Write out exactly every line from the one containing "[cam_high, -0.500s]" through the final line of the material below, both included. Pictures are to be skipped.
Segment Start: DATA SECTION
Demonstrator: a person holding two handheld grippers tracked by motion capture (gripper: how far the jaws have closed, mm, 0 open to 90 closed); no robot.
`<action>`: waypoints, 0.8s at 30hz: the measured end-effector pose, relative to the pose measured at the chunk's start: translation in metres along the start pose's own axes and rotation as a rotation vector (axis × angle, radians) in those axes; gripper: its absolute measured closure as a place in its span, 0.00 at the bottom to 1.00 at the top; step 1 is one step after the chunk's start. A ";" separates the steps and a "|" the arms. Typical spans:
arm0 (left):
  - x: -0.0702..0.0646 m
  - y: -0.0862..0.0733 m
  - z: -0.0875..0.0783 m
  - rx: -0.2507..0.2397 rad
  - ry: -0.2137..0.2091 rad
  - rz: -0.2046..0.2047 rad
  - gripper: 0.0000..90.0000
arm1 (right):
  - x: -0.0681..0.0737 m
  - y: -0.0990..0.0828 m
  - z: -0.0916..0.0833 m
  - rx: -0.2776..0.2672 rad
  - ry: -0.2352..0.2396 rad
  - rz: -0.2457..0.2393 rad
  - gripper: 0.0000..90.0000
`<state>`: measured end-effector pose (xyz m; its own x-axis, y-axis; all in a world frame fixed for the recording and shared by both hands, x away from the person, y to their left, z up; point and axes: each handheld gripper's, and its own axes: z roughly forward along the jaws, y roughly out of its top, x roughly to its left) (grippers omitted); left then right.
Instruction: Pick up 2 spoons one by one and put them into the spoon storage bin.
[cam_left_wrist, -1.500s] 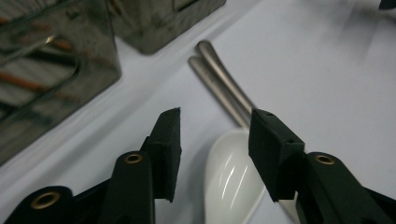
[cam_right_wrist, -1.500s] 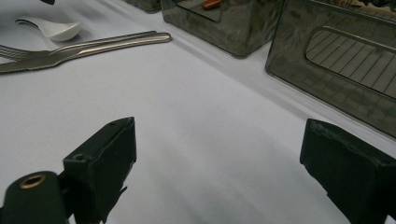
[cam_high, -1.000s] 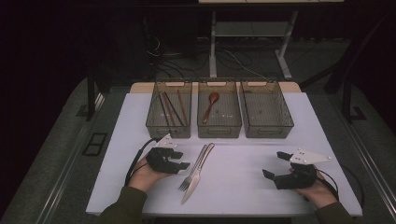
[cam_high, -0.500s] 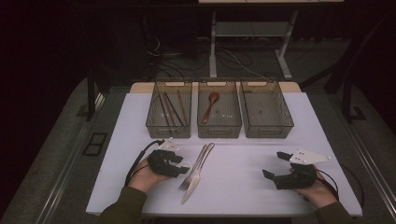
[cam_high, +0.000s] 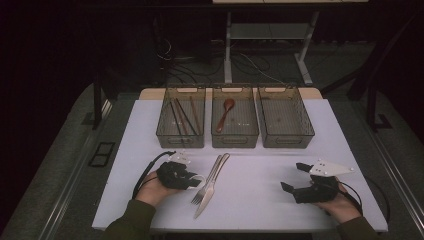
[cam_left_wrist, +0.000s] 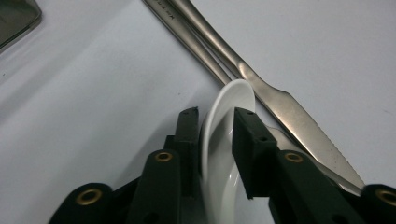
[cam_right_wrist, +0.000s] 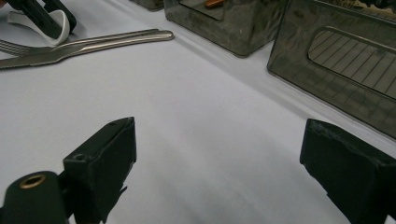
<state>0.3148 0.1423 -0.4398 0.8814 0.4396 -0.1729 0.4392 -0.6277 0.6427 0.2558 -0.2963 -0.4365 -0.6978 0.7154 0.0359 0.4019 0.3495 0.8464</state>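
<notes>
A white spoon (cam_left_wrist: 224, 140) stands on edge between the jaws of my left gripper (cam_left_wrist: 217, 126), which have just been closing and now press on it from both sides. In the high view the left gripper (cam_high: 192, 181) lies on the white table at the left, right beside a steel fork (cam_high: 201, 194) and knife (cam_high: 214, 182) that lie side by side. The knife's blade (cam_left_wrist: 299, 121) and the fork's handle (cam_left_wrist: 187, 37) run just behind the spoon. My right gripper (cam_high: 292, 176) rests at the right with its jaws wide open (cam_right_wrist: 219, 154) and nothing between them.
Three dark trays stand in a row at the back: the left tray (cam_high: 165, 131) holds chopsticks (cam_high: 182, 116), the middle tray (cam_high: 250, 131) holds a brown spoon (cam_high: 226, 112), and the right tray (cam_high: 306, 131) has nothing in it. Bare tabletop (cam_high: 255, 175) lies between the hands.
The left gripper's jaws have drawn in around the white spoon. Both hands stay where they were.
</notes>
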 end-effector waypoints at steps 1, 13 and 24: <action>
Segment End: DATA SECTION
**ANSWER SPACE:**
[cam_high, -0.500s] 
[cam_high, +0.000s] 
[cam_left_wrist, +0.000s] 
[cam_right_wrist, +0.000s] 
<state>0.3148 0.1423 -0.4398 0.8814 0.4396 -0.1729 0.4392 -0.6277 0.6427 0.2558 -0.2963 -0.4365 -0.6978 0.7154 0.0359 0.4019 0.3495 0.8464</state>
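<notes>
A white spoon (cam_left_wrist: 224, 140) stands on edge between the jaws of my left gripper (cam_left_wrist: 217, 126), which have just been closing and now press on it from both sides. In the high view the left gripper (cam_high: 192, 181) lies on the white table at the left, right beside a steel fork (cam_high: 201, 194) and knife (cam_high: 214, 182) that lie side by side. The knife's blade (cam_left_wrist: 299, 121) and the fork's handle (cam_left_wrist: 187, 37) run just behind the spoon. My right gripper (cam_high: 292, 176) rests at the right with its jaws wide open (cam_right_wrist: 219, 154) and nothing between them.
Three dark trays stand in a row at the back: the left tray (cam_high: 165, 131) holds chopsticks (cam_high: 182, 116), the middle tray (cam_high: 250, 131) holds a brown spoon (cam_high: 226, 112), and the right tray (cam_high: 306, 131) has nothing in it. Bare tabletop (cam_high: 255, 175) lies between the hands.
The left gripper's jaws have drawn in around the white spoon. Both hands stay where they were.
</notes>
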 end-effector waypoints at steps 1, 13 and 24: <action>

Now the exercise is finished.